Session VI - Basic Science / Injury Prevention / Spine


Sat., 10/10/09 Basic Sci./Injury Prevent./Spine, Paper #68, 10:39 am OTA-2009

Minimally Invasive Plate Osteosynthesis: Advanced Early Fracture Healing in a Sheep Trauma Model

Martin E. Wullschleger, MD1 (7-Research Grant from AO Foundation);
Roland Steck, PhD1 (n);John Webster1 (n); Kathleen Wilson2 (n);Keita Ito, PhD3 (n);
Michael A. Schuetz, PhD1 (n);
1Queensland University of Technology, Institute of Health and Biomedical Innovation,
Brisbane, Queensland, Australia;
2The Prince Charles Hospital, Biological Research Facility, Brisbane, Queensland, Australia;
3Eindhoven University of Technology, Orthopaedic Biomechanics Section,
Eindhoven, The Netherlands

Purpose: Minimally invasive plate osteosynthesis (MIPO) has become a clinically accepted method with good results, when compared to the conventional open surgical approach (open reduction and internal fixation [ORIF]). However, while MIPO offers some advantages over ORIF, it also has some significant drawbacks, such as a more demanding surgical technique and increased radiation exposure. No experimental study to date showed a difference between the healing outcomes in fractures treated with the 2 surgical approaches. Therefore, we developed a novel, standardized severe trauma model in sheep, to examine the effect of the 2 surgical approaches on soft-tissue and fracture healing.

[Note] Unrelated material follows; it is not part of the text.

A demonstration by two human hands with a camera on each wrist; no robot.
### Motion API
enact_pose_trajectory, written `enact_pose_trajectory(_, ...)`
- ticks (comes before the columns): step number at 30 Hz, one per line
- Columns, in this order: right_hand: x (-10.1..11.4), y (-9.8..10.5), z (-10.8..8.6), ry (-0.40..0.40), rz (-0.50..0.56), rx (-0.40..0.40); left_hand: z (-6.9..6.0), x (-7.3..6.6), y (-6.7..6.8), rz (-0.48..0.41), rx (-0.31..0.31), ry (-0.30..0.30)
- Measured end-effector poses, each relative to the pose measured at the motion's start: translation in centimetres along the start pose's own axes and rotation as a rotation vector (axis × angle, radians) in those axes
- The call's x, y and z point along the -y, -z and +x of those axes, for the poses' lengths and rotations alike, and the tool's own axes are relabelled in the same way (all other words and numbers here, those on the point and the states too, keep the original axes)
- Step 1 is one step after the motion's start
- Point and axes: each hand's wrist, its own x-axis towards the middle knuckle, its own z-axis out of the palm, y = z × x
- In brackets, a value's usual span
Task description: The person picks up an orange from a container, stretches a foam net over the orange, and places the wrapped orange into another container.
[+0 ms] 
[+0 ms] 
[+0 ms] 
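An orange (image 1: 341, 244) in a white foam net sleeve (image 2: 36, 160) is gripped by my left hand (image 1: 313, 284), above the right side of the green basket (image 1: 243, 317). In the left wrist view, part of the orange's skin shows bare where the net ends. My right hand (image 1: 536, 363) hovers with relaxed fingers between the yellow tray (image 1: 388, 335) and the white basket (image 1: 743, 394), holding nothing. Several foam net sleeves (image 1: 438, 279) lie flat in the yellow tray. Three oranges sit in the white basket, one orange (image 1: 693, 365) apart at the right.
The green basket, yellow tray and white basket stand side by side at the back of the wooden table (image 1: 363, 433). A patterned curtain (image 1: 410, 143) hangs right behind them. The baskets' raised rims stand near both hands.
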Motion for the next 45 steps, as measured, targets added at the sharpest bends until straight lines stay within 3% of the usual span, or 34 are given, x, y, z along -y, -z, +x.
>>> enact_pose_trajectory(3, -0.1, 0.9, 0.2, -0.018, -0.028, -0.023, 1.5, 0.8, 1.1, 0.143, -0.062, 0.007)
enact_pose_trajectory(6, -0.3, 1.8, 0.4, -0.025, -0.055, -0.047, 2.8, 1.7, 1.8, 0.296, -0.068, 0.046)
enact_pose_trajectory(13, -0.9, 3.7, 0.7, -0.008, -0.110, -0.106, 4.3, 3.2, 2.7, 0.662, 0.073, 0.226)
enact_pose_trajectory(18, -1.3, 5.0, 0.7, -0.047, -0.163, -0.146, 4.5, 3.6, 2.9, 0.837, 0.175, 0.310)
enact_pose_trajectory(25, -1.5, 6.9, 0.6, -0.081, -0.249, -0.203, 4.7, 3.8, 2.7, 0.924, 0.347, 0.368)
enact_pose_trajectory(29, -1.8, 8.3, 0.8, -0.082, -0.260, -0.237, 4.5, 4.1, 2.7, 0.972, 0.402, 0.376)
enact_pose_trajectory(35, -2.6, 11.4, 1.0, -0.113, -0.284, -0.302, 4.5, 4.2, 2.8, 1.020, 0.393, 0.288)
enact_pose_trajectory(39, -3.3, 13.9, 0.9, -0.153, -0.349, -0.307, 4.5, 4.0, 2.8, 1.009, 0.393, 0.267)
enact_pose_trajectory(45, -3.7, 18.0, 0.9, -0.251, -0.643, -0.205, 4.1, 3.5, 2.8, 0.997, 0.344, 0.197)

Methods: 24 sheep underwent severe soft-tissue damage and a multifragmentary distal femur fracture. The fractures were initially stabilized with an external fixator. After 5 days of soft-tissue recovery, internal fixation with a 4.5-mm narrow locking compression plate was applied, randomized either by MIPO or ORIF. Within the first 14 days, the soft-tissue damage was monitored by daily serum blood tests for creatine kinase (CK). The sheep were sacrificed in 2 groups after 4 and 8 weeks. CT scans were performed to determine callus volumes and mechanical testing to determine callus stiffness. The results were analyzed statistically with analysis of variance test.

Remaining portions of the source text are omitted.